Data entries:

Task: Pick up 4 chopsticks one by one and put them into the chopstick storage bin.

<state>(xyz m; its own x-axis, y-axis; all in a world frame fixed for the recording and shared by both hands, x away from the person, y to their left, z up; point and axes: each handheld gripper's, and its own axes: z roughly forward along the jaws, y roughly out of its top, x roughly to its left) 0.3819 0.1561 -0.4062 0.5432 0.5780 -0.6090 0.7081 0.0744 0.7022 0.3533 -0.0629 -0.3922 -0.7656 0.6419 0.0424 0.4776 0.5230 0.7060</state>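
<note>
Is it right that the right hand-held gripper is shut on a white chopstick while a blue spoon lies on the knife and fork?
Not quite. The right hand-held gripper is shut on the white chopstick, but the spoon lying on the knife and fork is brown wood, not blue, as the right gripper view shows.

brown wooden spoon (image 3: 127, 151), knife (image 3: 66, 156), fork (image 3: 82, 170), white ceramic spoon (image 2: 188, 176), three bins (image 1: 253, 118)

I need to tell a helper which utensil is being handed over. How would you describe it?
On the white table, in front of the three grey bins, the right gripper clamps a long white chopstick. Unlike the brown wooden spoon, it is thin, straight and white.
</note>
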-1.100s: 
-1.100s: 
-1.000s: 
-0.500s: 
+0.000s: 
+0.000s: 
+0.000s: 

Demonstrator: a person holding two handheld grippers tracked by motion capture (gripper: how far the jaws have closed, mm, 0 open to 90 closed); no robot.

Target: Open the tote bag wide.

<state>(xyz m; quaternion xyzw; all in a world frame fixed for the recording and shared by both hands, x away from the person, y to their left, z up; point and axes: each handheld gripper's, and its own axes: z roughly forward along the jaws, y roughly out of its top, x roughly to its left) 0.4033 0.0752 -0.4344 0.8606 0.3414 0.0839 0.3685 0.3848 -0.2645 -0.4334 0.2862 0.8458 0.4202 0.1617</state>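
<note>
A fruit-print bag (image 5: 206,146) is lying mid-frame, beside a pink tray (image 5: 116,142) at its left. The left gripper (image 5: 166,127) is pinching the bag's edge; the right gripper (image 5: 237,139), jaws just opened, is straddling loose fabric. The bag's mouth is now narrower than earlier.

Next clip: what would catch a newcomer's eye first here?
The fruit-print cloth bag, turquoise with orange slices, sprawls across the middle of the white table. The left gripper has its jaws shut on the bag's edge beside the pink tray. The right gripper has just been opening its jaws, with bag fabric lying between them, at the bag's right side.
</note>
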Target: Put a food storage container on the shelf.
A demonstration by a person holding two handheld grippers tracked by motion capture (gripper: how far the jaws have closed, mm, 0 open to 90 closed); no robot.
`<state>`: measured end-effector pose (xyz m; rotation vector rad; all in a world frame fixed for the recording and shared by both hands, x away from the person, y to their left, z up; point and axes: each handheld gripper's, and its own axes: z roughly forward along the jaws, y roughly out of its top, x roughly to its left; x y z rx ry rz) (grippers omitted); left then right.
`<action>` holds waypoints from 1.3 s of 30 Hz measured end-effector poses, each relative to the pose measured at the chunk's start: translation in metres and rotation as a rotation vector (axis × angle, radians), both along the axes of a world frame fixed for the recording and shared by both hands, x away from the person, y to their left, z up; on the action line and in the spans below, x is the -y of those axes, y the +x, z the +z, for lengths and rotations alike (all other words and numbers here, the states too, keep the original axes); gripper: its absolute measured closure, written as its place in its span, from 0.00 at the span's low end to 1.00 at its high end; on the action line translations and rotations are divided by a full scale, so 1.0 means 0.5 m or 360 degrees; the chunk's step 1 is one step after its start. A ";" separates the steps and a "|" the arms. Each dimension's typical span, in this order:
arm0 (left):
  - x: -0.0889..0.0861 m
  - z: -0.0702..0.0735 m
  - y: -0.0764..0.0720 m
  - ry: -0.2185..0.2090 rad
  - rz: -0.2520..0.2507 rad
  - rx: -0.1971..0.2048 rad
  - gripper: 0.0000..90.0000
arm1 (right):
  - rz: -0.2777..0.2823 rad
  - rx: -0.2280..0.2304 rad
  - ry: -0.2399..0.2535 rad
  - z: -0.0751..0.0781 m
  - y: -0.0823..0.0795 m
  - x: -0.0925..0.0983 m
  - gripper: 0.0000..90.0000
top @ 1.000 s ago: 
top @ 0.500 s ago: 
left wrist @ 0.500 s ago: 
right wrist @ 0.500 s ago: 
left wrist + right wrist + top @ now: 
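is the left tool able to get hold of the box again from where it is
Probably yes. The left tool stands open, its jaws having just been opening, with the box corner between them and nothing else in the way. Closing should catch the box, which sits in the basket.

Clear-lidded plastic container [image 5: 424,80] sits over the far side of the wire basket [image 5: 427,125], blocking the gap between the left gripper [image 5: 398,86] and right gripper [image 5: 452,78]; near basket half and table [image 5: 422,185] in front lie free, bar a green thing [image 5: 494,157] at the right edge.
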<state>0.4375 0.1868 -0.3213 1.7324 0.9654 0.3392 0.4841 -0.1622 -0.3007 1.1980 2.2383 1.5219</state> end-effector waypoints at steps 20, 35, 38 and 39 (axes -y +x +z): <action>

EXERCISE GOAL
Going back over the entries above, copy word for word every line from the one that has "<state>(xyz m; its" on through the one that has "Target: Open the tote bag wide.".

YOUR RESPONSE
<state>(xyz m; its own x-axis, y-axis; all in a world frame fixed for the recording and shared by both hands, x away from the person, y to their left, z up; point and axes: each handheld gripper's, and its own axes: z roughly forward along the jaws, y roughly out of its top, x roughly to its left) 0.3819 0.1561 -0.4062 0.5432 0.5780 -0.6090 0.7081 0.0744 0.7022 0.3533 -0.0629 -0.3922 -0.7656 0.6419 0.0424 0.4776 0.5230 0.7060</state>
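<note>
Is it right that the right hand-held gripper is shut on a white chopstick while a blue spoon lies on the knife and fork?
Not quite. The right hand-held gripper is shut on the white chopstick, but the spoon lying on the knife and fork is brown wood, not blue, as the right gripper view shows.

brown wooden spoon (image 3: 127, 151), knife (image 3: 66, 156), fork (image 3: 82, 170), white ceramic spoon (image 2: 188, 176), three bins (image 1: 253, 118)

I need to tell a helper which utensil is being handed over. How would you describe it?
On the white table, in front of the three grey bins, the right gripper clamps a long white chopstick. Unlike the brown wooden spoon, it is thin, straight and white.
</note>
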-1.100s: 
-1.100s: 
-1.000s: 
-0.500s: 
+0.000s: 
+0.000s: 
+0.000s: 

Demonstrator: a person holding two handheld grippers tracked by motion capture (gripper: how far the jaws have closed, mm, 0 open to 90 closed); no robot.

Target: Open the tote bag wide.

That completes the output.